■ **COLLECTED DATA**
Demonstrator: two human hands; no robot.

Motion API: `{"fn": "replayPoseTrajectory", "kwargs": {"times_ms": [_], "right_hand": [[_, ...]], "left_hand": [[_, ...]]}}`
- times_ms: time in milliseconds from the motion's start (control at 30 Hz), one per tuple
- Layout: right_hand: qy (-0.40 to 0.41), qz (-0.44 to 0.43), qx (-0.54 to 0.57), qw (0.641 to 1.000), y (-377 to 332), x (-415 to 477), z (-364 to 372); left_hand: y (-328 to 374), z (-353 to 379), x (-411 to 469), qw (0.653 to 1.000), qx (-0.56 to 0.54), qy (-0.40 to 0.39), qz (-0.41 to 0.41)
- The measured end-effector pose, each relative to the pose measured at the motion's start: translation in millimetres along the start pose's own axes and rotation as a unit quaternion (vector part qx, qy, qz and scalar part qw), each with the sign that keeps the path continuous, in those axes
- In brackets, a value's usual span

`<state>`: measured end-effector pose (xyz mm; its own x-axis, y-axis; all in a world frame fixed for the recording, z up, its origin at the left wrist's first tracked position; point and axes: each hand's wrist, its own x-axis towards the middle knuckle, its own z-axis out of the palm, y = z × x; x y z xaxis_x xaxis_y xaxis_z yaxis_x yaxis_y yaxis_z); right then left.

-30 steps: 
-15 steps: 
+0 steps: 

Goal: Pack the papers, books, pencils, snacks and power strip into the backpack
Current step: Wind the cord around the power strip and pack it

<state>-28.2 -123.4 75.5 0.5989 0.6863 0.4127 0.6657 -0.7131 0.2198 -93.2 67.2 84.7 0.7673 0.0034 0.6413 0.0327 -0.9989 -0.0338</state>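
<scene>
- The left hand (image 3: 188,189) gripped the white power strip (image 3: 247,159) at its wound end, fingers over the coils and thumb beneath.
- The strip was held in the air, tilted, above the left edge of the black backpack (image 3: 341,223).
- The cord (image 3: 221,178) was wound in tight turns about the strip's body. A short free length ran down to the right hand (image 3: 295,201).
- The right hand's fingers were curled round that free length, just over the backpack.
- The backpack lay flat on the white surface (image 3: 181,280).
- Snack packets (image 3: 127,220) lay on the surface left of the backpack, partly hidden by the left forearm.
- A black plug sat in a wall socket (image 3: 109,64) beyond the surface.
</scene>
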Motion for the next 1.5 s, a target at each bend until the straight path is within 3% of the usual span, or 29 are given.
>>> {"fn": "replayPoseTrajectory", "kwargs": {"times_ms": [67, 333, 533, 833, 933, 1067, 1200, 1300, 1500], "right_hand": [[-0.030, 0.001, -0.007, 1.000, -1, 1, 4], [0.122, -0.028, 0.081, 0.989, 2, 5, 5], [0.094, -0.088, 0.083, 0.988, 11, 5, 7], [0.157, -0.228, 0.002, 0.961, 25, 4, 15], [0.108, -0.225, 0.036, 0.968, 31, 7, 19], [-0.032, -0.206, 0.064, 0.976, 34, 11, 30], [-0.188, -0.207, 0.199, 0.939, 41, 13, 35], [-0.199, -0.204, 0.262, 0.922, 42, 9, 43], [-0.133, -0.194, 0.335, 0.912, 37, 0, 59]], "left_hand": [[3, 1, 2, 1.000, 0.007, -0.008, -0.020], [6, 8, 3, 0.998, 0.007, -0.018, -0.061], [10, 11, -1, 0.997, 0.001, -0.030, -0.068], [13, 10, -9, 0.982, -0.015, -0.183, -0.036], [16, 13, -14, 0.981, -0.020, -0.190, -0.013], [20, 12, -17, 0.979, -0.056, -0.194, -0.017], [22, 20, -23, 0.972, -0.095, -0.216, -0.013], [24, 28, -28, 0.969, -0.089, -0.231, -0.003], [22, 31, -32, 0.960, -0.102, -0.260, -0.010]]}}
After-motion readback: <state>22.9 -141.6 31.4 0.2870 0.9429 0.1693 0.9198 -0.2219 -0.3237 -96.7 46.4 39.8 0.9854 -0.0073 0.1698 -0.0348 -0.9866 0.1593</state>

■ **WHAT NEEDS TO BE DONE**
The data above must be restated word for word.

■ **EXERCISE RESPONSE**
Demonstrator: two human hands; no robot.

Motion API: `{"fn": "replayPoseTrajectory", "kwargs": {"times_ms": [_], "right_hand": [[_, ...]], "left_hand": [[_, ...]]}}`
- times_ms: time in milliseconds from the motion's start (control at 30 Hz), one per tuple
- Layout: right_hand: qy (-0.40 to 0.41), qz (-0.44 to 0.43), qx (-0.54 to 0.57), qw (0.641 to 1.000), y (-377 to 332), x (-415 to 477), z (-364 to 372); left_hand: y (-328 to 374), z (-353 to 379), x (-411 to 469), qw (0.653 to 1.000), qx (-0.56 to 0.54), qy (-0.40 to 0.39), qz (-0.41 to 0.41)
- The measured end-effector pose, each relative to the pose measured at the motion's start: translation in millimetres along the start pose's own axes and rotation as a unit quaternion (vector part qx, qy, qz and scalar part qw), each with the sign that keeps the path continuous, in those axes
- In brackets, a value's usual span

`<state>`: measured end-effector pose (xyz mm; its own x-axis, y-axis; all in a world frame fixed for the recording, z up, its origin at the left wrist's first tracked position; point and axes: each hand's wrist, its own x-axis towards the middle knuckle, its own z-axis out of the palm, y = z × x; x y z xaxis_x xaxis_y xaxis_z yaxis_x yaxis_y yaxis_z); right then left.

-30 steps: 
-15 steps: 
+0 steps: 

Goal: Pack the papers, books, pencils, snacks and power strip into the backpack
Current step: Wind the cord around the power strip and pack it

<state>-28.2 -123.4 75.5 0.5989 0.6863 0.4127 0.6657 -0.7131 0.2198 -93.2 67.2 84.7 0.7673 0.0034 0.6413 0.0327 -0.9989 -0.0338</state>
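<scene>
- The left hand (image 3: 188,189) gripped the white power strip (image 3: 247,159) at its wound end, fingers over the coils and thumb beneath.
- The strip was held in the air, tilted, above the left edge of the black backpack (image 3: 341,223).
- The cord (image 3: 221,178) was wound in tight turns about the strip's body. A short free length ran down to the right hand (image 3: 295,201).
- The right hand's fingers were curled round that free length, just over the backpack.
- The backpack lay flat on the white surface (image 3: 181,280).
- Snack packets (image 3: 127,220) lay on the surface left of the backpack, partly hidden by the left forearm.
- A black plug sat in a wall socket (image 3: 109,64) beyond the surface.
</scene>
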Motion for the next 1.5 s, a target at each bend until the straight path is within 3% of the usual span, or 29 are given.
>>> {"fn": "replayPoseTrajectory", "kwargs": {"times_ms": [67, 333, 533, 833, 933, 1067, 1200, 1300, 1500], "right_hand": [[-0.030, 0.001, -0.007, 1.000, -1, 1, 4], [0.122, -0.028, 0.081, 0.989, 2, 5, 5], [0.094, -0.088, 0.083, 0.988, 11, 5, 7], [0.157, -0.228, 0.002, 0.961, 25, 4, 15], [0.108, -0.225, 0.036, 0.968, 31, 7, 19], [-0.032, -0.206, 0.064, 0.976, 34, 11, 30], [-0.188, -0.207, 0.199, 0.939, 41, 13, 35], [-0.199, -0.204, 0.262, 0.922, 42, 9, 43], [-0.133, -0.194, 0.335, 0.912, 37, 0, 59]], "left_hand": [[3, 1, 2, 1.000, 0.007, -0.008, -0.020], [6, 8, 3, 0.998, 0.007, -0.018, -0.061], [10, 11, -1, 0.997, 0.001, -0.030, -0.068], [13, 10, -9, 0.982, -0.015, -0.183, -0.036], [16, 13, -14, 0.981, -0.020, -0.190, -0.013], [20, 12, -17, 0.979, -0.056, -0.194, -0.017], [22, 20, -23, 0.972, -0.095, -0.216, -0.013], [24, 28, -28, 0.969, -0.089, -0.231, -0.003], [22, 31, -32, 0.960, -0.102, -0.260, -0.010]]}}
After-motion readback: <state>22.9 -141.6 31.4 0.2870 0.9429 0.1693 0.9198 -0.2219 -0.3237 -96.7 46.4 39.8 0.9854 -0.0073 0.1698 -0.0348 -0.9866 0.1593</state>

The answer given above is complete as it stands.